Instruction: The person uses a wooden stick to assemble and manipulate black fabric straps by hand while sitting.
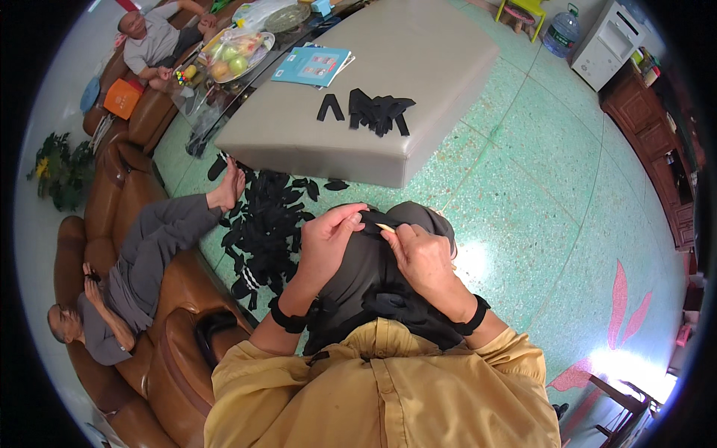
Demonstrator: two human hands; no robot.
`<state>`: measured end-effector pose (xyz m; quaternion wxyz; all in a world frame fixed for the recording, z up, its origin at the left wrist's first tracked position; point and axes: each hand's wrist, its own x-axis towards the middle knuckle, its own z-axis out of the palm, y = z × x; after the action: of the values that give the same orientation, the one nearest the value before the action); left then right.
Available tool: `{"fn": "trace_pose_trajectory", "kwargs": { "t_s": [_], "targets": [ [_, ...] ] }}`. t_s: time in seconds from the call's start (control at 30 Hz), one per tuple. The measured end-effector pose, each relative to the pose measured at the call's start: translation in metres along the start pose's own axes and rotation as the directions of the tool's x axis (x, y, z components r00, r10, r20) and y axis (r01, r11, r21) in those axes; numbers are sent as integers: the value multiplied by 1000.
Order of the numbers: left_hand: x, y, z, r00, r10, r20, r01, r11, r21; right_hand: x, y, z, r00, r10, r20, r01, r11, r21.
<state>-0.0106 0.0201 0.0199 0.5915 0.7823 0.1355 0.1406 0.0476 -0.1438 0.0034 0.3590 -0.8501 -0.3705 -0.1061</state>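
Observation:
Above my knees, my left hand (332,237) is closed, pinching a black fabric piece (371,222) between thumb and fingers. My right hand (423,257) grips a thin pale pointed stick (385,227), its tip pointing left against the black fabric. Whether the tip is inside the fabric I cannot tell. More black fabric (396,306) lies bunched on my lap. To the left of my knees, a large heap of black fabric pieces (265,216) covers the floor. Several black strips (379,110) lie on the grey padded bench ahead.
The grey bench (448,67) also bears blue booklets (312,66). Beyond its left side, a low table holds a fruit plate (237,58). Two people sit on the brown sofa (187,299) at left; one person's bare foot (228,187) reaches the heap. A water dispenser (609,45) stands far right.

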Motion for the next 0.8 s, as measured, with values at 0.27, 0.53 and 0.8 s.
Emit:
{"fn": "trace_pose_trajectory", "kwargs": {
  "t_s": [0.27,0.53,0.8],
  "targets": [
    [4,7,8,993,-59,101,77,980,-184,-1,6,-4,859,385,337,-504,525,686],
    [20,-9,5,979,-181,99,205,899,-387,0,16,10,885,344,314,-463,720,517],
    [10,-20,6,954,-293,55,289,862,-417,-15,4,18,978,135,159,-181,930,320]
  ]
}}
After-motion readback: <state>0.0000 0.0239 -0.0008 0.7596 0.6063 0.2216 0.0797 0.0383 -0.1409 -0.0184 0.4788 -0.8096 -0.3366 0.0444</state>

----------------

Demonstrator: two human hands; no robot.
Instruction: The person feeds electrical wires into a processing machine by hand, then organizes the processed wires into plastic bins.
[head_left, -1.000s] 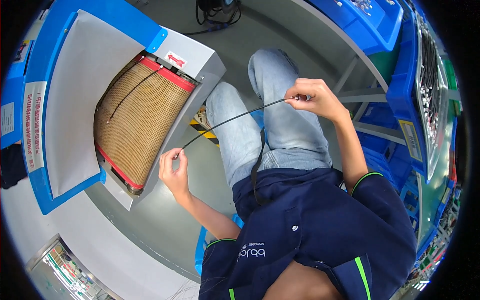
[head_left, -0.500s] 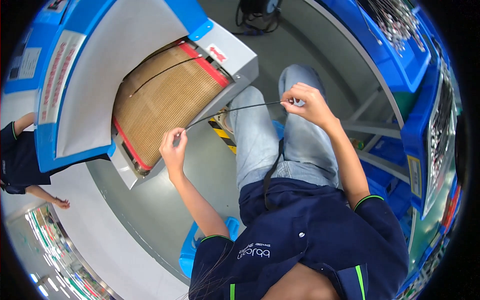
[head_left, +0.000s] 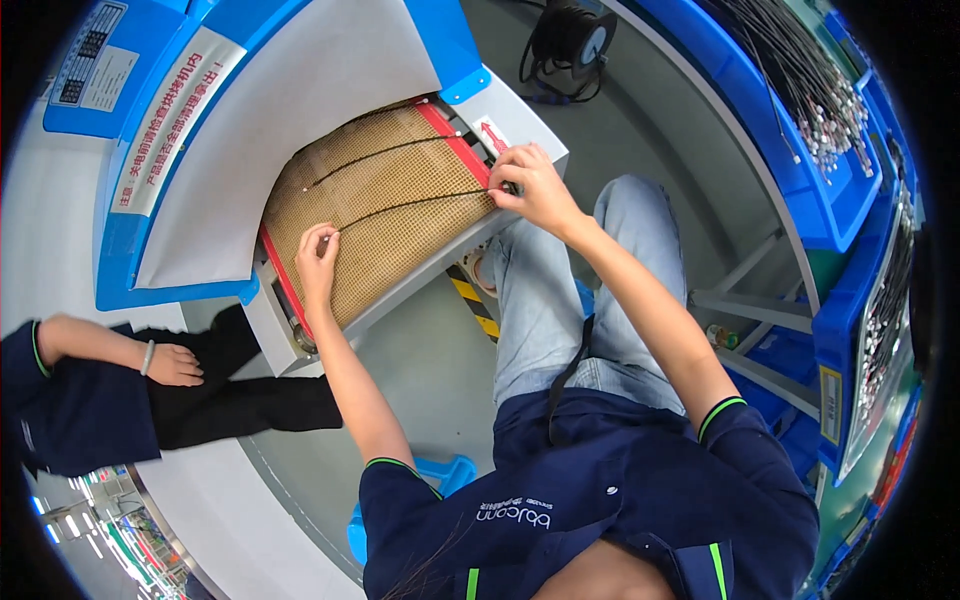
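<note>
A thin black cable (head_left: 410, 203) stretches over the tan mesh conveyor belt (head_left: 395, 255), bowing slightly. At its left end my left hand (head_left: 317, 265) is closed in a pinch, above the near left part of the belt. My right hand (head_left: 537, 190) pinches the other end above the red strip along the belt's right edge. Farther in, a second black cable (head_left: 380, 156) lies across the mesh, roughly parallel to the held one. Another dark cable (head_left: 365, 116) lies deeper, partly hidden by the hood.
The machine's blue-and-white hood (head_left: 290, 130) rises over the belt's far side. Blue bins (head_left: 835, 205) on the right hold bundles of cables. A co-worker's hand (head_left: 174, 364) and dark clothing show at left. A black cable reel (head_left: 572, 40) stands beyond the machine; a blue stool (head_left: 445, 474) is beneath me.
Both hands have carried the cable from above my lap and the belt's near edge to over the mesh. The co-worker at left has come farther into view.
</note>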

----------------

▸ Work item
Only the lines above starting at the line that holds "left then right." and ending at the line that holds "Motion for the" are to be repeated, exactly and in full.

▸ Answer box
`<state>`: measured end-effector pose (xyz m; quaternion wxyz; all in a world frame fixed for the recording, z up, its origin at the left wrist's first tracked position; point and axes: each hand's wrist, its own x-axis towards the middle knuckle, its own z-axis out of the palm, y = z × x; after the action: of the values that give the same orientation, the one nearest the value before the action); left then right.
Available tool: `{"fn": "trace_pose_trajectory", "kwargs": { "t_s": [_], "targets": [ [_, ...] ] }}`. t_s: time in seconds from the call's start (control at 30 Hz), one per tuple. The measured end-effector pose, each relative to the pose measured at the call's start: translation in metres along the start pose's own axes and rotation as the directions of the tool's x axis (x, y, z components r00, r10, r20) and y axis (r01, r11, r21) in those axes; numbers are sent as integers: the value multiplied by 1000.
Order of the numbers: left_hand: x, y, z, r00, r10, r20, r01, r11, r21; right_hand: x, y, z, r00, r10, r20, r01, r11, r21.
<state>-0.0106 0.0201 0.0199 0.5915 0.7823 0.1355 0.1406 0.0476 -0.1438 0.0034 0.3590 -0.8501 -0.3705 -0.1061</state>
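Observation:
Above my knees, my left hand (332,237) is closed, pinching a black fabric piece (371,222) between thumb and fingers. My right hand (423,257) grips a thin pale pointed stick (385,227), its tip pointing left against the black fabric. Whether the tip is inside the fabric I cannot tell. More black fabric (396,306) lies bunched on my lap. To the left of my knees, a large heap of black fabric pieces (265,216) covers the floor. Several black strips (379,110) lie on the grey padded bench ahead.
The grey bench (448,67) also bears blue booklets (312,66). Beyond its left side, a low table holds a fruit plate (237,58). Two people sit on the brown sofa (187,299) at left; one person's bare foot (228,187) reaches the heap. A water dispenser (609,45) stands far right.
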
Motion for the next 0.8 s, as measured, with values at 0.27, 0.53 and 0.8 s.

The output contains nothing more.